Show all lines from the listing below that contain "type".

######

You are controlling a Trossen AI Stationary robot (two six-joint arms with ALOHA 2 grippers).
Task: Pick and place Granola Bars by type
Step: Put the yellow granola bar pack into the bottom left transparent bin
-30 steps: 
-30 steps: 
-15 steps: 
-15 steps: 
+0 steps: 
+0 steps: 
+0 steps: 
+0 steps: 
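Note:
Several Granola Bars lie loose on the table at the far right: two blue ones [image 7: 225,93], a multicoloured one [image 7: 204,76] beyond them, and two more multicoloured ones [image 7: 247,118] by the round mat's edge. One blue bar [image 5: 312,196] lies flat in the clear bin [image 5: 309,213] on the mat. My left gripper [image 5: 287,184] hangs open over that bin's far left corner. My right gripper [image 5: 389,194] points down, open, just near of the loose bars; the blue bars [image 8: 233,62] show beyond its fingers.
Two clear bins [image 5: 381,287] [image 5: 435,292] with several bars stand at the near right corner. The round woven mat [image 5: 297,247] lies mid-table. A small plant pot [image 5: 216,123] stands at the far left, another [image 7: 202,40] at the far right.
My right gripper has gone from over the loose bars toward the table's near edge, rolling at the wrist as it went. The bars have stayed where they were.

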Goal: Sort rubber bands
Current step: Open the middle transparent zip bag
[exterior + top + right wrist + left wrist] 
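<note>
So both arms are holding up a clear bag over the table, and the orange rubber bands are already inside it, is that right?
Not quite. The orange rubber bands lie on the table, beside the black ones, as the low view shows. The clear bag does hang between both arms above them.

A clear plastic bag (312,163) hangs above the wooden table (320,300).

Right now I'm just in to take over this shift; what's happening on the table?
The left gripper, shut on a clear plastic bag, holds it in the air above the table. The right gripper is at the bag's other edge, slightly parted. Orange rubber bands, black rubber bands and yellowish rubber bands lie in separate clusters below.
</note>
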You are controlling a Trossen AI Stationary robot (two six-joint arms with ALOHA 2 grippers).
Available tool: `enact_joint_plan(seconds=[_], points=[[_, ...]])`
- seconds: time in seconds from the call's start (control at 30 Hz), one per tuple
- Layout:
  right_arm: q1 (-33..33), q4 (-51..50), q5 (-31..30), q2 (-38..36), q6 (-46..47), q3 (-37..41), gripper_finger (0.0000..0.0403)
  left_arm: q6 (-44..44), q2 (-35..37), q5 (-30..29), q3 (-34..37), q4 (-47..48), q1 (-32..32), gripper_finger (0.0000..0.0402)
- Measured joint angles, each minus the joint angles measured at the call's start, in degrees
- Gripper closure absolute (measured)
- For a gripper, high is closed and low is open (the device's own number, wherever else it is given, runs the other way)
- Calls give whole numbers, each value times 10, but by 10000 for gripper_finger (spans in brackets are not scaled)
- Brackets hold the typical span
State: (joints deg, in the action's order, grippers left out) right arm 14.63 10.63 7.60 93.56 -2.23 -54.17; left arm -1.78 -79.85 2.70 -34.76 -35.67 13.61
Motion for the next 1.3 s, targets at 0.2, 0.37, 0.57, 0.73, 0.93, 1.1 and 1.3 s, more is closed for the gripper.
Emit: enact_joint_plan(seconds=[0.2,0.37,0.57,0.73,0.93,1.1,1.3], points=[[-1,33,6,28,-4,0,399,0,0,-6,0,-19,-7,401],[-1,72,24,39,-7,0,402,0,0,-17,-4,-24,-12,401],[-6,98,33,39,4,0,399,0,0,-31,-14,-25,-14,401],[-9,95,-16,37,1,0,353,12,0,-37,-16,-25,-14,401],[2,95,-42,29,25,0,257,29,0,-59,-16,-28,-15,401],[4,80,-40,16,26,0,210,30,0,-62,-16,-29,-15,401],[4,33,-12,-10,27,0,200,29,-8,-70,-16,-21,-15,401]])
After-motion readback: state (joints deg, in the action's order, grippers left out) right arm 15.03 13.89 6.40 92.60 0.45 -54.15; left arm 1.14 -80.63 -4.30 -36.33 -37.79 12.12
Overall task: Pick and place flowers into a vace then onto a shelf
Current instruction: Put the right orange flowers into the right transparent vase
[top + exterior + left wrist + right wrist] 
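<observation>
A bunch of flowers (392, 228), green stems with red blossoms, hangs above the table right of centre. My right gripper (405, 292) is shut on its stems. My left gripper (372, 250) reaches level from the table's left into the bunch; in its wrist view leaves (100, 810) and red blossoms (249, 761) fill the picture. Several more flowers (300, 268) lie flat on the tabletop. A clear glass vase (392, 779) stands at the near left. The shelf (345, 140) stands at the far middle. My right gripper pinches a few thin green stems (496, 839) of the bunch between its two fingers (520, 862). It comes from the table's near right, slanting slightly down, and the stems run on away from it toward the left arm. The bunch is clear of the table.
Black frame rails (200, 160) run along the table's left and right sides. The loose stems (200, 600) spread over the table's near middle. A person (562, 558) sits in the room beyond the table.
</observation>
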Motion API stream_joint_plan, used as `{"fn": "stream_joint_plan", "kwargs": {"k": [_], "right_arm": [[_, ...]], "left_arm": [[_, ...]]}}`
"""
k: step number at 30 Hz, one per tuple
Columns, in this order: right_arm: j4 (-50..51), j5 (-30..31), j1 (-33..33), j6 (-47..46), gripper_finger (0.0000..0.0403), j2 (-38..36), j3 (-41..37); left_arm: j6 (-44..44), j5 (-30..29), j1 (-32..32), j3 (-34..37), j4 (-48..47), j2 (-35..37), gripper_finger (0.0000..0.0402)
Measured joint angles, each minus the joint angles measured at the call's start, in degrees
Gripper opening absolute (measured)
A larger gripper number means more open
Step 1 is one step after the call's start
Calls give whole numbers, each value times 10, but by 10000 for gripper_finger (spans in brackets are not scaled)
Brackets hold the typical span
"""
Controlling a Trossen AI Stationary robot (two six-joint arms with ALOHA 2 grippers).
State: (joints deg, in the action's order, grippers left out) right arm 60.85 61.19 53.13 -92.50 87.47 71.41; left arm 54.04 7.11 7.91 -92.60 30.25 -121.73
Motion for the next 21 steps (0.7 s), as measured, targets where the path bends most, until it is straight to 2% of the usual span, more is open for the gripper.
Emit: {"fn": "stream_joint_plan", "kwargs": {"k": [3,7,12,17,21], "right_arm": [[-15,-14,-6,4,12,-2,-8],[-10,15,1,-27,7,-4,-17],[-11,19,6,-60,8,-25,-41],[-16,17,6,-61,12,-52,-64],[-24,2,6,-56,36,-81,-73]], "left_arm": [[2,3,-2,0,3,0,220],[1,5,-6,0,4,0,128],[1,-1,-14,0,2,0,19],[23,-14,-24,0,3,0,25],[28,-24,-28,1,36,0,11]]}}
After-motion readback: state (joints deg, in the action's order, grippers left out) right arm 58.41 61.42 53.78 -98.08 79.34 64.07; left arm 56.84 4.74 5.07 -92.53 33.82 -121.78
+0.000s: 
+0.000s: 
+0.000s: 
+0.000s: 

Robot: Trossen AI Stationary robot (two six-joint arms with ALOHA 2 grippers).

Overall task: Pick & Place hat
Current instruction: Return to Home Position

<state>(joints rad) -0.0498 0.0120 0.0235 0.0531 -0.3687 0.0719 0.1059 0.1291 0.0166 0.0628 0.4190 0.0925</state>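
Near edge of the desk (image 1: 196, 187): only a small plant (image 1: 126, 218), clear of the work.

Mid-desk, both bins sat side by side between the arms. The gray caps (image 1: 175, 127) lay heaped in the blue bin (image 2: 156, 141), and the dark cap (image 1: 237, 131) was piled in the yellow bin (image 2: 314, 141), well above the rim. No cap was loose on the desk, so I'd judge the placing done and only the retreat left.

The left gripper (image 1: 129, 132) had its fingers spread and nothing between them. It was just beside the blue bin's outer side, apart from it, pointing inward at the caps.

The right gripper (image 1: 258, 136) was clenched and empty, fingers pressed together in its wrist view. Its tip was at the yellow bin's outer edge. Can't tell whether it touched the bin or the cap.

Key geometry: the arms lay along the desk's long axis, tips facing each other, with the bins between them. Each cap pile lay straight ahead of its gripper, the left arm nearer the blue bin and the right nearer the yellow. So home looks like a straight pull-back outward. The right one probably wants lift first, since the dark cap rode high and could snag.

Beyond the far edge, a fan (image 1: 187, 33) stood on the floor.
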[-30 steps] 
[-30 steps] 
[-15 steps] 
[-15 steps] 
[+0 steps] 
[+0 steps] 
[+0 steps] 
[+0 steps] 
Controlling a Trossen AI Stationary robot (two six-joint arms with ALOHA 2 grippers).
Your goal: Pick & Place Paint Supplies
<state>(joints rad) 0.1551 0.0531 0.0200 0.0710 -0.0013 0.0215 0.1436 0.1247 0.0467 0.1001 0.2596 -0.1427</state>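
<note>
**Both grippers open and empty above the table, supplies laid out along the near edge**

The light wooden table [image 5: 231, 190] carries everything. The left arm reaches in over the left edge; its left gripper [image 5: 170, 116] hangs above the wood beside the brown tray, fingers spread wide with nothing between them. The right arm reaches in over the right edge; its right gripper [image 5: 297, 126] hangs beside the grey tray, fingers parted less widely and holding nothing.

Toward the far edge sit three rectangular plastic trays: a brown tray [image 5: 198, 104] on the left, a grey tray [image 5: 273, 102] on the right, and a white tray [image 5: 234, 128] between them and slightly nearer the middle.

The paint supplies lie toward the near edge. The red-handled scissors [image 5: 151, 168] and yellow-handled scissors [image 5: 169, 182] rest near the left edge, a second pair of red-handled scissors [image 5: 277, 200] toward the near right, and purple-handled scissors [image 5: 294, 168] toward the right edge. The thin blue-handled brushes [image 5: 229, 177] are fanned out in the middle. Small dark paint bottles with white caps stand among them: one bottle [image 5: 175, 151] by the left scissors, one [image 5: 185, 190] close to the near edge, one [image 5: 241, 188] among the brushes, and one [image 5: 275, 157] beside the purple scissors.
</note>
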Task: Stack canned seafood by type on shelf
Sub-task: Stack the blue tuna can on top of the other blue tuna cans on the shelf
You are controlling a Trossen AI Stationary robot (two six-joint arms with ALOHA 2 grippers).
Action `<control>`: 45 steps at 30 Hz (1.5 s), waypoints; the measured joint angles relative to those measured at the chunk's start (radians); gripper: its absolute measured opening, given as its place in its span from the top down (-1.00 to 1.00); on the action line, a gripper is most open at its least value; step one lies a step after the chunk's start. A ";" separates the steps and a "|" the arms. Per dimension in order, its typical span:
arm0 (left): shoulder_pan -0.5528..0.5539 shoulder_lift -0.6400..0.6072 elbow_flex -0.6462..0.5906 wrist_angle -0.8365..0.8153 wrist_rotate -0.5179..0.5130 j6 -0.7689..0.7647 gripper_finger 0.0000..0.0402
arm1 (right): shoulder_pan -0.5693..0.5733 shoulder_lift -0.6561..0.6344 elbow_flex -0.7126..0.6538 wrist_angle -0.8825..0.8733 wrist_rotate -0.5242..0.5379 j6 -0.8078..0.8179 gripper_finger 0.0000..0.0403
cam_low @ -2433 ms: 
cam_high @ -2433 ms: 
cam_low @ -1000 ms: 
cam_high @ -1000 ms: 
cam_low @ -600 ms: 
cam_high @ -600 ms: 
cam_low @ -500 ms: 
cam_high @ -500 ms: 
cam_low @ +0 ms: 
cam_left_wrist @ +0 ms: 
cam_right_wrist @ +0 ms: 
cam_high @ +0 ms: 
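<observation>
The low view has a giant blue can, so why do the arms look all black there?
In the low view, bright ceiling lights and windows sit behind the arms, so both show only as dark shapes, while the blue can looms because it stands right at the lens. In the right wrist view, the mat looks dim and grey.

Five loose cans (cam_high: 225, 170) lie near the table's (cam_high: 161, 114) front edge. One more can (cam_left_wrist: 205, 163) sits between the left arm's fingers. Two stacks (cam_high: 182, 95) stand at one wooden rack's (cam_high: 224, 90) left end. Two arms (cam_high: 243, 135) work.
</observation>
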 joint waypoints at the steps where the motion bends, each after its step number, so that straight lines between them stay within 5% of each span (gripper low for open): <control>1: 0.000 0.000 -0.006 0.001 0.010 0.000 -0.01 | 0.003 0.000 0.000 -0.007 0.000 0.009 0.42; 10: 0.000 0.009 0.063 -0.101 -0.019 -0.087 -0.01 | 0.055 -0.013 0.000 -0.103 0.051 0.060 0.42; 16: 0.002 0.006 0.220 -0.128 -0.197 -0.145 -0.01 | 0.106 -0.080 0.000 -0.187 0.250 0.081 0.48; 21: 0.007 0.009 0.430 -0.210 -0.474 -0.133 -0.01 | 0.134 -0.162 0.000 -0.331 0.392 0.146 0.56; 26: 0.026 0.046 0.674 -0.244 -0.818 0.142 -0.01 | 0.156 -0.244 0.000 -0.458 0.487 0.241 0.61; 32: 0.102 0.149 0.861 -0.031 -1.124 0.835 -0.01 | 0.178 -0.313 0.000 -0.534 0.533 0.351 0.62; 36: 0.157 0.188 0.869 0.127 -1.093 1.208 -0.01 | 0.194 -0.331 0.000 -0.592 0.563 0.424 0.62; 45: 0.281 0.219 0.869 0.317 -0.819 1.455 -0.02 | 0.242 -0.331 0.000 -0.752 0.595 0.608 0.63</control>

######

SOLUTION TO THE EXERCISE:
Task: Pick and place Granola Bars by type
Task: Stack canned seafood by type on shelf

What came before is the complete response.